Periareolar: Here, the incision is made on the border of the areolar – the area of darker skin surrounding the nipple. The incision should be at the junction of the areolar and lighter breast tissue, where the scar will be least visible. Again, the proximity to the breast pocket will afford the surgeon heightened visibility and control, making it possible to easily and accurately place the prostheses in different positions.
This is the only incision to cut through breast tissue and ducts and, because of this, sensitivity in the nipple may be affected. Erroneous procedures or healing complications could result in noticeable scarring, as the incision is in the centre of the breast.
Transaxillary: From the armpit to the breast, the incision is made in the armpit fold and a channel is created to deliver the implant to the breast pocket. This may be performed with an endoscope to provide visibility. The greatest advantage to this incision site is that no scars are left on the breast, while the lack of tension in the armpit fold generally allows for efficient healing.
Because the incision site is such a distance from the breast, visibility in creating the breast pocket is restricted. There is a higher incidence of the implant being positioned too high and a greater risk of breast asymmetry after surgery. If capsular contracture occurs, an additional incision will be necessary for treatment.
Transumbilical: Quite an uncommon incision site, the transumbilical or navel (TUBA) incision is made on the rim of the navel. Again, an endoscope is used to create a tunnel and provide visibility to the breast. Once the pocket is created in the breast, the implants are moved through the tunnel, from the navel into the breast area. This incision site is only used for saline implants, as they can be filled after insertion. The remote proximity to the breast means visibility is reduced and surgeons have limited control over bleeding in the pocket and implant positioning. In the case of capsular contracture or complication, further surgery will demand another incision site.
What happens during a breast augmentation?
The patient is anesthetised, either with general anaesthetic or twilight sedation, and the chest area is cleaned and marked up with guidelines by the surgeon. Then the surgeon makes an incision that enables them to lift the breast tissue to create a pocket above or below the pectoral muscle for the implant. Depending on a patient’s anatomy, breast condition and other factors, the implant can be inserted through four different incision sites according to the patient and doctor’s choice of which will work best and takes into account where the residual scarring will be located.
After making an incision, the surgeon cuts a channel through the tissue to the final location of the implant. Having created the path, the surgeon then separates tissue and/or muscle to make the implant pocket. Surgeons create the pocket to receive the breast implant using one of two methods: blunt or electrocautery dissection. With blunt dissection, a curved, blunt steel instrument or the doctor’s index finger is used to separate tissue to create the pocket. While blunt dissection can cause bleeding and trauma, it is fast and effective.
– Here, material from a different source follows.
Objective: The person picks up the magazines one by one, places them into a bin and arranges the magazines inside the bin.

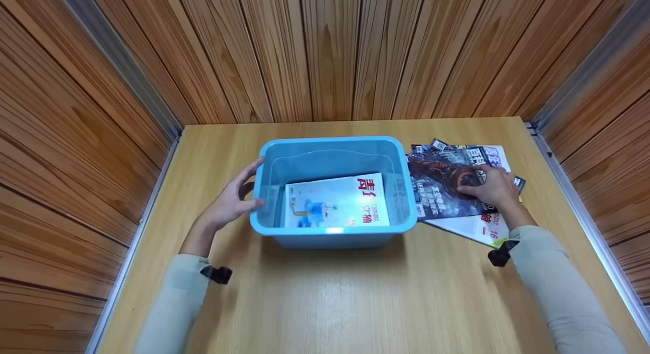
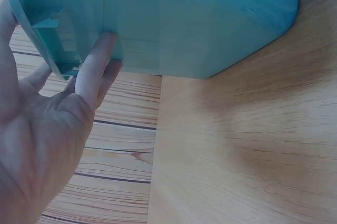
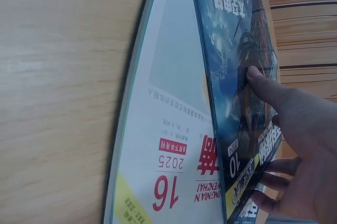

Electrocautery dissection employs electrical current to cut tissue and coagulate bleeding vessels at the same time, resulting in greater visibility and consequently greater accuracy for surgeons. Because using electrocautery dissection causes less bleeding and tissue trauma, it can shorten recovery time. The implant is inserted through the incision and strategically positioned by the surgeon.The incision is closed with sutures or surgical glue and covered with tape, which helps the tissues adhere. In some cases additional dressings may be applied or a surgical bra may need to be worn.